Jak widać na zdjęciu skóra mocno się świeci mimo tego że moja cera jest bardzo sucha i muszę używać kremów tłustych i nawilżających.Skóra jest naprawdę dobrze zmatowiona, jednak na zdjęciu widać błyszczenie, ale jest to wina tylko i wyłącznie tego, że mój aparat jest jaki jest i czasem przekoloryzuje zdjęcie no i lampa błyskowa tez swoje tutaj zrobiła. Widać jak podkład pokrył zaczerwienienia i niewielkie piegi od słońca, co jest dla mnie bardzo ważne.
Podkład nałożony bezpośrednio na krem za pomocą pędzla Annabelle, który jest wspaniały w dotyku i kontakcie ze skórą oraz umożliwia równomierne aplikowanie kosmetyków.
Zdjęcie pędzla FLAT TOP poniżej.
Co mogę powiedzieć o tym podkładzie...
* Najważniejszą zaletą jest SKŁAD, który jest w 100% naturalny.
Półtransparentny minerał o perłowym połysku. Jego drobne cząsteczki odbijają światło, co sprawia, że zmarszczki
i niedoskonałości są mnie widoczne, a skóra nabiera blasku, zdrowego wyglądu i staje się jedwabiście gładka.

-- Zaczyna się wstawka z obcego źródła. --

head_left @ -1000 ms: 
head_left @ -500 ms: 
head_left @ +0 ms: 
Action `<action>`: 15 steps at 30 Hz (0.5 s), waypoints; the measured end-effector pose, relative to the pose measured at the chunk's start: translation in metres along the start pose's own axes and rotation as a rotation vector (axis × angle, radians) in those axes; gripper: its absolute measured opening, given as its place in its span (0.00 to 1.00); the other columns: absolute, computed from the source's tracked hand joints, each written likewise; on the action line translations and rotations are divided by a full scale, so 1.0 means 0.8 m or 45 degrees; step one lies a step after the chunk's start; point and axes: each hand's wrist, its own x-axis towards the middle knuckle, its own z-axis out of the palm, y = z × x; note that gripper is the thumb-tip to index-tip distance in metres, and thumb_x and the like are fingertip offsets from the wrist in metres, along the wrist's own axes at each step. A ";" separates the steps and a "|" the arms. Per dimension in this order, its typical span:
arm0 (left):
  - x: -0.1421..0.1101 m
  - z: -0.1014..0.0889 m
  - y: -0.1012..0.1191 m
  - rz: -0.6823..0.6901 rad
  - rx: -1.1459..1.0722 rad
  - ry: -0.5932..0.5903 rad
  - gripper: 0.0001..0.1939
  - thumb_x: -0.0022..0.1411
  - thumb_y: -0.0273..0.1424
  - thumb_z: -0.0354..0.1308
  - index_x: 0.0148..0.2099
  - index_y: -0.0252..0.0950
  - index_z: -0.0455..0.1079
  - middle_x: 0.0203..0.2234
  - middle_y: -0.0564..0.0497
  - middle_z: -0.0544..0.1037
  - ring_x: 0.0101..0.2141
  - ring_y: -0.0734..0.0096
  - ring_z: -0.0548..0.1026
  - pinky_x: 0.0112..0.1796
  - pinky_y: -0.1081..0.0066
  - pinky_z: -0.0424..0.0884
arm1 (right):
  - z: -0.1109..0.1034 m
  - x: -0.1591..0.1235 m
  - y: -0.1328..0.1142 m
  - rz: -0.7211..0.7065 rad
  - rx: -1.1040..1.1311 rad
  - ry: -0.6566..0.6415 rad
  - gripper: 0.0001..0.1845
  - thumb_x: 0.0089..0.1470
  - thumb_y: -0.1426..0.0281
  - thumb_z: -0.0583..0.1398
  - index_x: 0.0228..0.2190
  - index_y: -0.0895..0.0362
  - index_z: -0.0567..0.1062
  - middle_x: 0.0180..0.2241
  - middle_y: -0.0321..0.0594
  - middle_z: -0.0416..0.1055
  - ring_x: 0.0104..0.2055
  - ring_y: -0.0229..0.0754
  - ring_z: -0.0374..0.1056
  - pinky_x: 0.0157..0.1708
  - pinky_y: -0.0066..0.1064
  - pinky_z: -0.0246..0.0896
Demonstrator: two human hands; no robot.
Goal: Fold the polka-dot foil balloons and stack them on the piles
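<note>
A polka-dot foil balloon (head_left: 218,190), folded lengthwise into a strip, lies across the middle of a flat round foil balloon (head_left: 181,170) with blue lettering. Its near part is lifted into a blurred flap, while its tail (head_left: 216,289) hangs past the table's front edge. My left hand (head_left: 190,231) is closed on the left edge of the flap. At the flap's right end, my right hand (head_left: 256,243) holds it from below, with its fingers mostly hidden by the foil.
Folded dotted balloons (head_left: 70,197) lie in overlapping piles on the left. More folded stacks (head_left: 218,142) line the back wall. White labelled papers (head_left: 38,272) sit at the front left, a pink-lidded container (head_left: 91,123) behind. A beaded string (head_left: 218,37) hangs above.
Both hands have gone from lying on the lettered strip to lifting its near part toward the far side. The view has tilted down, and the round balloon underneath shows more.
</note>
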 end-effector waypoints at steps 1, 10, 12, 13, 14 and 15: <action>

Zapewnia ochronę przed promieniami UVA i UVB, a także sprawia, że kosmetyki są wodoodporne. Ma działanie antybakteryjne i znany jest ze swoich właściwości leczniczych – łagodzi podrażnienia, przyspiesza gojenie, pomaga w leczeniu skóry trądzikowej.
Jest doskonałym filtrem UV, ma silne właściwości kryjące i antybakteryjne. Stosowany jest jako pigment, dla polepszenia przyczepności kosmetyków, a także jako składnik gumy do żucia i lukru – to z niego powstaje „M” na każdym cukierku M&M’s . Tlenki żelaza i ultramaryna Używane jako pigmenty, dla uzyskania odpowiedniej barwy kosmetyku.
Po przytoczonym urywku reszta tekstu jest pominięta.